Welcome to the Benchpress Hackathon. The goal is to build an agent that excels in solving hard coding problems.
To install the dependencies Python 3.10 is required. Install the dependencies in an isolated environment:
pip install -r requirements.txt
The challenge comes with a Jupyter notebook for your implementation and various utilities. We provide a development set and a validation set you can use to develop your solution. The development set is for testing your code and consists of 300 problems with a varying number of test cases. You are free to use all data provided with a problem, a sample has the following structure:
{
# Unique identifier for the problem in the APPS dataset.
"problem_id": 4424,
# The problem statement
"question": "Given three integers ...",
# The expected function name and the input/output examples
# representing test cases.
"input_output": {
"fn_name": "expression_matter",
"inputs": [ ... ],
"outputs": [ ... ]
},
"url": "https://www.codewars.com/kata/5ae62fcf252e66d44d00008e",
"difficulty": "introductory",
# The starter code for the problem.
"starter_code": "def expression_matter(a, b, c):\n\t"
}
The validation set is consists of 100 problems, and includes an additional key test_cases
which is used to score your solution with the provided scoring function.
{
...
"test_cases": {
"fn_name": "expression_matter",
"inputs": [ ... ],
"outputs": [ ... ]
},
...
}
Use the load_sample
function to load a problem from the development or validation set.

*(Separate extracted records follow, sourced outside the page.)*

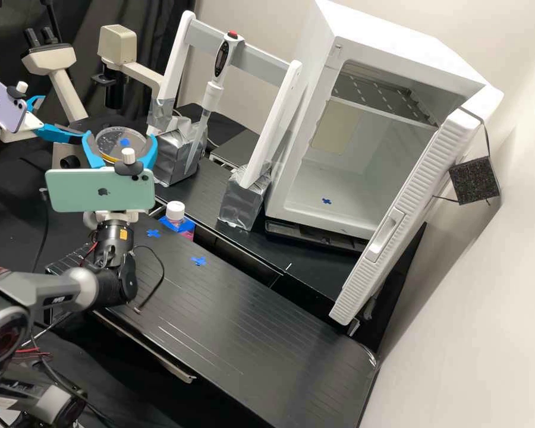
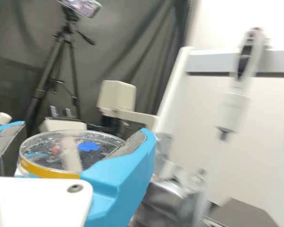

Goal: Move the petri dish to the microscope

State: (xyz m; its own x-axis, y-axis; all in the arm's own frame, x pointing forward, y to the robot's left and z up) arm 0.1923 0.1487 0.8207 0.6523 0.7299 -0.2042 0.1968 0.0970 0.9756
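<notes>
My gripper (image 1: 120, 139) has its blue fingers closed against opposite sides of the clear petri dish (image 1: 114, 134), which sits roughly level between them, close to the microscope (image 1: 71, 98). A blue mark shows on the dish, with a yellow-orange band around its lower side. In the wrist view, the gripper (image 2: 83, 130) again has the petri dish (image 2: 73, 158) between its fingers, and parts of the microscope (image 2: 117, 97) rise behind it. The dish and gripper cover part of the microscope's base in the high view.
A pipette (image 1: 221, 62) hangs on a white frame (image 1: 270, 128) with foil-wrapped feet to the right. Farther right stands an open white cabinet (image 1: 398, 35). A white-capped bottle (image 1: 175, 211) is behind the black bench top (image 1: 238, 321). Another arm's blue finger (image 1: 59, 133) lies left of the dish.
</notes>
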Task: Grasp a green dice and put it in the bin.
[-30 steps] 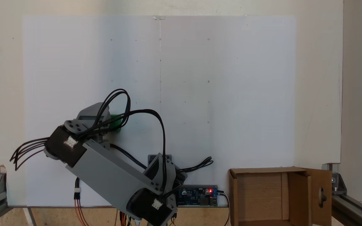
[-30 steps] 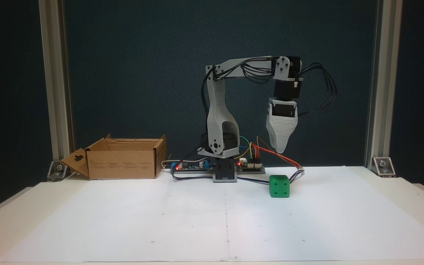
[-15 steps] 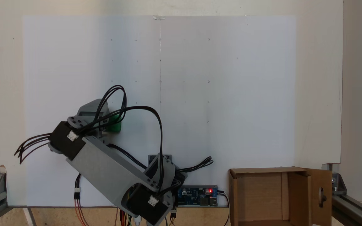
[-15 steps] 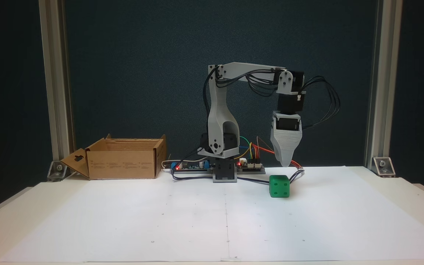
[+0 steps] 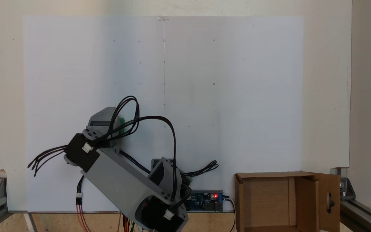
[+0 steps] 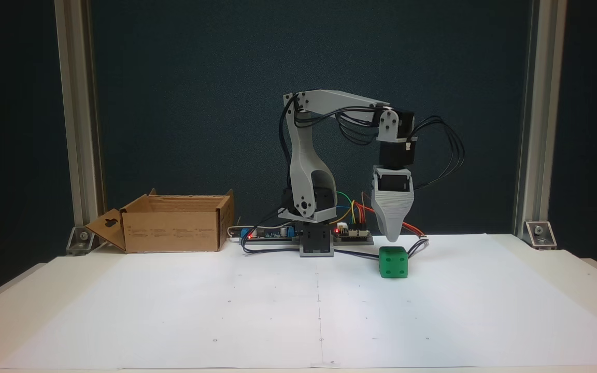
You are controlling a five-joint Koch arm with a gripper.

from utilities import load_sample
problem = load_sample(index=0, dataset_path="./data/dev")
Use the aleph_alpha_client
to generate code.
Make sure your AA_TOKEN
is set.
from aleph_alpha_client import Client, CompletionRequest, Prompt
client = Client(AA_TOKEN)
request = CompletionRequest(
prompt=Prompt.from_text("Your prompt."),
maximum_tokens=256,
)
# API reference for the client:
# https://aleph-alpha-client.readthedocs.io/en/latest/
response = client.complete(request, model=MODEL)
Use the run_test_cases
function to run the generated code against the test cases.
The function returns a dictionary with the test results, including the expected output, the generated output, a boolean indicating whether the test passed and a traceback in case of an error.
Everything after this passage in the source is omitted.